Meeting of the Parliament 19 February 2025
On 4 July last year, a new Labour United Kingdom Government was elected on a manifesto commitment to “reset” relations with the devolved Governments. Few could fail to welcome that ambition and the chance to turn the page on the disastrous legacy of the previous Conservative Government.
Brexit delivered a double blow to Scotland. First, we were taken out of Europe against the wishes of the majority of Scottish voters, and then, Brexit was used to justify the systematic undermining of the powers of this Parliament—a Parliament for which the people of Scotland voted in a decisive referendum result a quarter of a century ago. Most significantly, that undermining came in the form of the United Kingdom Internal Market Act 2020.
I will briefly remind the Parliament of what the internal market act does. It was passed without the consent of the Scottish Parliament or of any devolved legislature. It introduces far-reaching and unpredictable new constraints on the powers of the Scottish Parliament. It provides UK ministers with an open-ended power effectively to nullify laws that are passed in this chamber. It enables UK ministers effectively to unilaterally alter the competence of the Scottish Parliament and Scottish ministers by allowing currently excluded matters to be caught by what are called “market access principles”.
In that last respect, I will set out the threat. It is a clear possibility, at the very least, that the next UK Government will be a right-wing Administration that is hostile to the national health service funding model. Just this month, the Labour Secretary of State for Health and Social Care said:
“Nigel Farage would introduce an insurance model and charge patients to use the NHS.”
The UK Labour Government itself believes, therefore, that the threat is there to the English NHS.
That is where the internal market act becomes dangerous for Scotland. Schedule 2 to the act allows a UK minister, at the stroke of a pen, to bring
“healthcare services provided in hospitals”
and
“other healthcare facilities”
in Scotland within “market access principles”. In other words, if healthcare services in England are opened up to much greater private provision, we in this Parliament could be powerless to stop that same process here. The act, therefore, is like a ticking time bomb under Scotland’s NHS—one that could be detonated at any time by an ideological right-wing Government at Westminster—and that threat needs to be removed.
The internal market act must be repealed. The previous UK Government insisted that the act was necessary to protect internal UK trade, and that it merely replaced the market rules that we had when we were in the European Union. That is not true. In place of broad legal principles of mutual recognition and non-discrimination, balanced by proportionality and subsidiarity tests, and sensible derogations for important policy outcomes such as public health and environmental protection, the act introduces rigid statutory requirements that apply automatically and in nearly all cases. It is flatly untrue that the IMA is necessary to protect intra-UK trade. It is perfectly possible to create a balanced, proportionate and rules-based system of regulatory co-operation, if there is good will and political imagination on all sides. That is what we have been trying to achieve through positive engagement with the other Governments of the UK in the development of common frameworks.

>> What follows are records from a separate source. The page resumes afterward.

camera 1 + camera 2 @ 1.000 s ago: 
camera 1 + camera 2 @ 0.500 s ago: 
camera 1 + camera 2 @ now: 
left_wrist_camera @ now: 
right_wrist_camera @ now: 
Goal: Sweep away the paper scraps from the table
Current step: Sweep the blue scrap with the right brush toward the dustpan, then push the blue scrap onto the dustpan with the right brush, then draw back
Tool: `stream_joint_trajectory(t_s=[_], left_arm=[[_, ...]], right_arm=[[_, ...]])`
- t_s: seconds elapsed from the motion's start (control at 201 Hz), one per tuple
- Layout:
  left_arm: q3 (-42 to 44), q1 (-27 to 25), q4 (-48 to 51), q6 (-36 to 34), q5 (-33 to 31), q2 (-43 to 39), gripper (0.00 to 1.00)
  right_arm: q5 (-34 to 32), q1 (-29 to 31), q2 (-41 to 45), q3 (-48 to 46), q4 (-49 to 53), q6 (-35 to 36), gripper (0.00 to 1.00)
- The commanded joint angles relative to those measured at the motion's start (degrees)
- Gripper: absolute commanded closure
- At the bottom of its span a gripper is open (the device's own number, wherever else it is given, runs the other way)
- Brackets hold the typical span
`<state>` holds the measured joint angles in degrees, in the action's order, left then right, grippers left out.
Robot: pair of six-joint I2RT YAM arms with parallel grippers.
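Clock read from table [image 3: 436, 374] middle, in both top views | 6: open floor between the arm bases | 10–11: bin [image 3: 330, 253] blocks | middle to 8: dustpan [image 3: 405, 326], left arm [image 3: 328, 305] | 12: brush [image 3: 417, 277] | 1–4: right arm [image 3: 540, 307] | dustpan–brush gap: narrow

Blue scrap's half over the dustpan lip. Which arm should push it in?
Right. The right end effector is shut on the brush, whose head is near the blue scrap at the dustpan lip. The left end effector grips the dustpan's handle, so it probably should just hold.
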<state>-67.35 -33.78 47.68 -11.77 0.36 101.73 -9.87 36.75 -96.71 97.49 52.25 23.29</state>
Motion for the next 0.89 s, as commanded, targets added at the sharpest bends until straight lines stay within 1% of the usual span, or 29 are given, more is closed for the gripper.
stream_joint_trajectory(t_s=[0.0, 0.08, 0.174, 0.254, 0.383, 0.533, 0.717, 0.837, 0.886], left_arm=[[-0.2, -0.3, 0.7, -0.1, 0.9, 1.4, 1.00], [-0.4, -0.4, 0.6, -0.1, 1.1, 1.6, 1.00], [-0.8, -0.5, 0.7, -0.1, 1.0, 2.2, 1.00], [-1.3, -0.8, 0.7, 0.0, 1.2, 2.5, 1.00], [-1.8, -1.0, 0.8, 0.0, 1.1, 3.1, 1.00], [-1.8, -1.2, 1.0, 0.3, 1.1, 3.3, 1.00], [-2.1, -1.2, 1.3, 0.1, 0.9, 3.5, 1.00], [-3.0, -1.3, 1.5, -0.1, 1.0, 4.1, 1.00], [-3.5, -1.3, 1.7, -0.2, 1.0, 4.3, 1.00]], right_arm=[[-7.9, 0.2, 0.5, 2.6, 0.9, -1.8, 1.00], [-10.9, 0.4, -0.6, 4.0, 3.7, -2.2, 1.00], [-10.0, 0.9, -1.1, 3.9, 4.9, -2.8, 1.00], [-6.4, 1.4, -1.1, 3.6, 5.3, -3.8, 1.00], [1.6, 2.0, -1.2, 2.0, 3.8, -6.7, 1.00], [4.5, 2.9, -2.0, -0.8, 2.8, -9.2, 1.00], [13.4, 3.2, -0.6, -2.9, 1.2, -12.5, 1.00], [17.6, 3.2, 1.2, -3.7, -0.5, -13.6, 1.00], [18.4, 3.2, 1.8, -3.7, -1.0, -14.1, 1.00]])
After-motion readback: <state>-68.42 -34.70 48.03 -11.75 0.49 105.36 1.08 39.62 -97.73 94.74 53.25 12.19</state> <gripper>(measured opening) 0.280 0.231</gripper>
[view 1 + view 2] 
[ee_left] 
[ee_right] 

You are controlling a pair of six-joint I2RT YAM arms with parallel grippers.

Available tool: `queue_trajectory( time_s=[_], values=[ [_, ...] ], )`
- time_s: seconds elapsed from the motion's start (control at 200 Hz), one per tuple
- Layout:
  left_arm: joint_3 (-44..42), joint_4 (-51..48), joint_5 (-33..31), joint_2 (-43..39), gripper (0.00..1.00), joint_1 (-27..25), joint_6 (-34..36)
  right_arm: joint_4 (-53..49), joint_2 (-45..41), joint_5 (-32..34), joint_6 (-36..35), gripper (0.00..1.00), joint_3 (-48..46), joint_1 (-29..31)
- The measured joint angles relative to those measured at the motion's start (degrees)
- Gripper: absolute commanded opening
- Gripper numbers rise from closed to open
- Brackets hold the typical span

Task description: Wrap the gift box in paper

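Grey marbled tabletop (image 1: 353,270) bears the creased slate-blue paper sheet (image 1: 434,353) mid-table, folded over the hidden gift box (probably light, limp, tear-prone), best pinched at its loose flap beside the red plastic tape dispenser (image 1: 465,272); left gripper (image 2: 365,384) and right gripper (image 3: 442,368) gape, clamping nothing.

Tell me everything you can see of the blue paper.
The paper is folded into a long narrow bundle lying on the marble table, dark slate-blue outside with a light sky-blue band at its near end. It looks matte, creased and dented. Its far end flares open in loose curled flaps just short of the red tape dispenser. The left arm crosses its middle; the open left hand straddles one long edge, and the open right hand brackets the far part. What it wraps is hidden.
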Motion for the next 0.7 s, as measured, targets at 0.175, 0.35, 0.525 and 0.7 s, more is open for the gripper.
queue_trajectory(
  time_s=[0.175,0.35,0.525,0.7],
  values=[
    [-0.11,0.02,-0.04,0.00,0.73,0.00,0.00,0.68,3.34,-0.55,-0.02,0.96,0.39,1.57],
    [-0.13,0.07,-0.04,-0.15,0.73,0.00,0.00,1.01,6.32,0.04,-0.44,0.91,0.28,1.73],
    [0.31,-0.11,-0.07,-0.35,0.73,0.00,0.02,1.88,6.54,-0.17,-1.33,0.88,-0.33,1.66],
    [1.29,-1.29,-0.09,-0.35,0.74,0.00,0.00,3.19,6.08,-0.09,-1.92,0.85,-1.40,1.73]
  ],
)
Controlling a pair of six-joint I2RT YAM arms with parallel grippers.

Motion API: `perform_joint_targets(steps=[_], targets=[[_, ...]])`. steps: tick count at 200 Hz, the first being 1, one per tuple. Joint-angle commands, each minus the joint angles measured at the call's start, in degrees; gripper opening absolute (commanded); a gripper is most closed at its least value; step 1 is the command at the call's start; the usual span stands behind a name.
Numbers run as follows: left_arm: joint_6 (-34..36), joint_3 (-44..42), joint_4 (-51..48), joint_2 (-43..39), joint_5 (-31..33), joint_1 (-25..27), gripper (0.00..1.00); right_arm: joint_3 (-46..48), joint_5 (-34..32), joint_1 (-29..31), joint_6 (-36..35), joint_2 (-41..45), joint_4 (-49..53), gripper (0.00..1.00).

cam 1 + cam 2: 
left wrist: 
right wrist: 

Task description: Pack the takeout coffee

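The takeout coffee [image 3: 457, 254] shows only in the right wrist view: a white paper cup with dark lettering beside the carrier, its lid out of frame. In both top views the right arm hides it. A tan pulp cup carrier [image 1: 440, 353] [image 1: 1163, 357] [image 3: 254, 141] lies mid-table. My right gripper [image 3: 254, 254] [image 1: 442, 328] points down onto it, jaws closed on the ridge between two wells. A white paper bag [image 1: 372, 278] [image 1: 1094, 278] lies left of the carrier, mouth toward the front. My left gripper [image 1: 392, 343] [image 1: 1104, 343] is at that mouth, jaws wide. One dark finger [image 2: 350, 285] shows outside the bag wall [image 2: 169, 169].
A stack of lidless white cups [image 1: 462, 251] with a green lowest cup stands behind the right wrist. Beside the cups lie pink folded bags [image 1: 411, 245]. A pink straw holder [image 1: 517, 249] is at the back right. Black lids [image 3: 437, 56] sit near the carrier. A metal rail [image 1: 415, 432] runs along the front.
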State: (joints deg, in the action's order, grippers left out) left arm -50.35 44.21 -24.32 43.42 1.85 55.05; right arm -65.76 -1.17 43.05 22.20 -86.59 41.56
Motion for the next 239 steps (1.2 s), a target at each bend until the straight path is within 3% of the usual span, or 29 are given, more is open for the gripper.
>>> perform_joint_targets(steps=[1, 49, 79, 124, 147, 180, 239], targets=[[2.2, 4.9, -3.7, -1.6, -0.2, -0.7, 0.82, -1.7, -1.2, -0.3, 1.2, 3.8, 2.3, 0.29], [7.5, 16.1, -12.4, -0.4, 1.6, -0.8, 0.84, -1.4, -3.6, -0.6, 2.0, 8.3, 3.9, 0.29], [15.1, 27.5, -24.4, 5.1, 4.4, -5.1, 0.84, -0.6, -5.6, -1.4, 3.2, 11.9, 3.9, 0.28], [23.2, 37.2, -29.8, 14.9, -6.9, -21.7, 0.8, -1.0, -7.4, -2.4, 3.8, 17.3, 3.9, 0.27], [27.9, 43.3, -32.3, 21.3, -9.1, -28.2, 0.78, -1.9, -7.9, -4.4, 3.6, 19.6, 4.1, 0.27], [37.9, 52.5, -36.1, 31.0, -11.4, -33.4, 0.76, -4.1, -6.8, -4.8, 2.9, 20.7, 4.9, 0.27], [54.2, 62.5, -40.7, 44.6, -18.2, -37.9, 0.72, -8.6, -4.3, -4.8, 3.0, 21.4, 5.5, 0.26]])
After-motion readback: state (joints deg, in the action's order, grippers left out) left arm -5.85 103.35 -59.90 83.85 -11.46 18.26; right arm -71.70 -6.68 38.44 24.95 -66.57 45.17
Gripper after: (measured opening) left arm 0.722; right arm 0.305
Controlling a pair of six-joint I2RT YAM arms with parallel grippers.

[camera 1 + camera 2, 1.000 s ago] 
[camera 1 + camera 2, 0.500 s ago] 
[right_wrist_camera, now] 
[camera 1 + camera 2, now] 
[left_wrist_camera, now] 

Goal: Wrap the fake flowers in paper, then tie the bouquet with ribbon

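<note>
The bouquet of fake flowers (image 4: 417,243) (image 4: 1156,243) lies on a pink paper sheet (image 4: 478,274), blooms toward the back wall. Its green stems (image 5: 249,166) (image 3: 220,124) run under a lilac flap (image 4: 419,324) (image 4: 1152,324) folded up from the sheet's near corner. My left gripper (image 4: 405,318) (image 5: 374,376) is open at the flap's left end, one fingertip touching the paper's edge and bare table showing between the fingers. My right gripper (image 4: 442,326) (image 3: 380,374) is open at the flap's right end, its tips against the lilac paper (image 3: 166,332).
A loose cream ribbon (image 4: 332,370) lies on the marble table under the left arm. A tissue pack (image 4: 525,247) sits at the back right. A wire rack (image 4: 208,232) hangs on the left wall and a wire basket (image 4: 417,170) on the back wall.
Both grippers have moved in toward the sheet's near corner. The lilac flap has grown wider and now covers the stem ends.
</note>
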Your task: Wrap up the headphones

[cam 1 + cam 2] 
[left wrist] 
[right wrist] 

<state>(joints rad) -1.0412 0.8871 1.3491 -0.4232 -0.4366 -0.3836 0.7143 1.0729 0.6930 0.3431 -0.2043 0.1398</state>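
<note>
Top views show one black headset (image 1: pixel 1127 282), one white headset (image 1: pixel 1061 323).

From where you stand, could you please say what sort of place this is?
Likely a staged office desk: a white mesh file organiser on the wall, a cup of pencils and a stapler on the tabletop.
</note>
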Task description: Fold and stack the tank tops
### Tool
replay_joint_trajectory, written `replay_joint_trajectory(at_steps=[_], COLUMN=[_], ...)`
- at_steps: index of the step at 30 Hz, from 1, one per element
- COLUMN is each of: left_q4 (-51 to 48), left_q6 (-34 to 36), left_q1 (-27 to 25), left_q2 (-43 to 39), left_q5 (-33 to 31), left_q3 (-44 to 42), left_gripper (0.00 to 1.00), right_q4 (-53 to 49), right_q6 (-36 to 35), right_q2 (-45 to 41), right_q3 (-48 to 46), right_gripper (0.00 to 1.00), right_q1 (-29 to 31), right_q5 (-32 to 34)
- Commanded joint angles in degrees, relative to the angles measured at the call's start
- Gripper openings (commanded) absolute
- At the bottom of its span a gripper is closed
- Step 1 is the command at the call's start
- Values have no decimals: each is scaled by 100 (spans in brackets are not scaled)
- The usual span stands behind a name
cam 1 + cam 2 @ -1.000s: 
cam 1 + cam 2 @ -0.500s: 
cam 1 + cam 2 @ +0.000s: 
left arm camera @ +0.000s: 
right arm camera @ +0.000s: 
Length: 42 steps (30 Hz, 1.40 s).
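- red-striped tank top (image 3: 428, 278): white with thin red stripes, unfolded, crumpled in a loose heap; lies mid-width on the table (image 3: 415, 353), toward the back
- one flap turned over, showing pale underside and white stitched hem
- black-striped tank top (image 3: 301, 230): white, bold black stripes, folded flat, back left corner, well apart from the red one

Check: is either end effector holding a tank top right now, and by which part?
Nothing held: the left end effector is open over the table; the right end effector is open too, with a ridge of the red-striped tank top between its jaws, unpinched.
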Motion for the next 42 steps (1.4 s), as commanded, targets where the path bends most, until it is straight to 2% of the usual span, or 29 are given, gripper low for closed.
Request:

It is not just the Scottish Government that is clear that the act must go. The former Welsh First Minister Mark Drakeford described the act correctly as a “smash and grab” on devolution. Less than 18 months ago, the Labour Party in Scotland was clear about the threat that the IMA poses, when it backed a motion calling for its repeal. I hope that we will hear from Neil Bibby later in the debate, but during the debate of 3 October 2023, he said:
“the Conservatives passed the UK Internal Market Act 2020 even though the Scottish Parliament and the Welsh Senedd withheld consent. Members will recall that my party—the Labour Party—voted against that legislation here in Scotland and in Wales. We also opposed it at Westminster—that makes it all three Parliaments—because of the implications for devolution and concern about the market access principles.” —[Official Report, 3 October 2023; c 32.]
The Scottish Labour Party’s assessment of the act’s impact on devolution is just as correct today as it was in October 2023. The risk that the act poses to the Parliament and to policy innovation is felt across Scotland. Organisations from NFU Scotland to Alcohol Focus Scotland have made the risks plain. Just last month, Scottish Environment LINK called the act “entirely unfit for purpose” and said that it
“works directly against the principles of devolution”.
It warned of
“years of inertia, delay and uncertainty”
if the act’s impact on devolution is not addressed.
Against that background, last month, the UK Government announced a statutory review of the act. Despite the profound damage that it does to the powers of the Parliament, there was no substantive engagement with the devolved Governments or devolved legislatures on the scope and terms of reference of the review. The preferred option of both the Scottish and Welsh Governments, which is for repeal and replacement with a fairer, more transparent, and actually workable system of regulatory co-operation, has been unilaterally ruled out. As matters stand, we still face the prospect of laws that are passed in the Parliament being nullified at the stroke of a pen in Whitehall by whatever Administration is in power.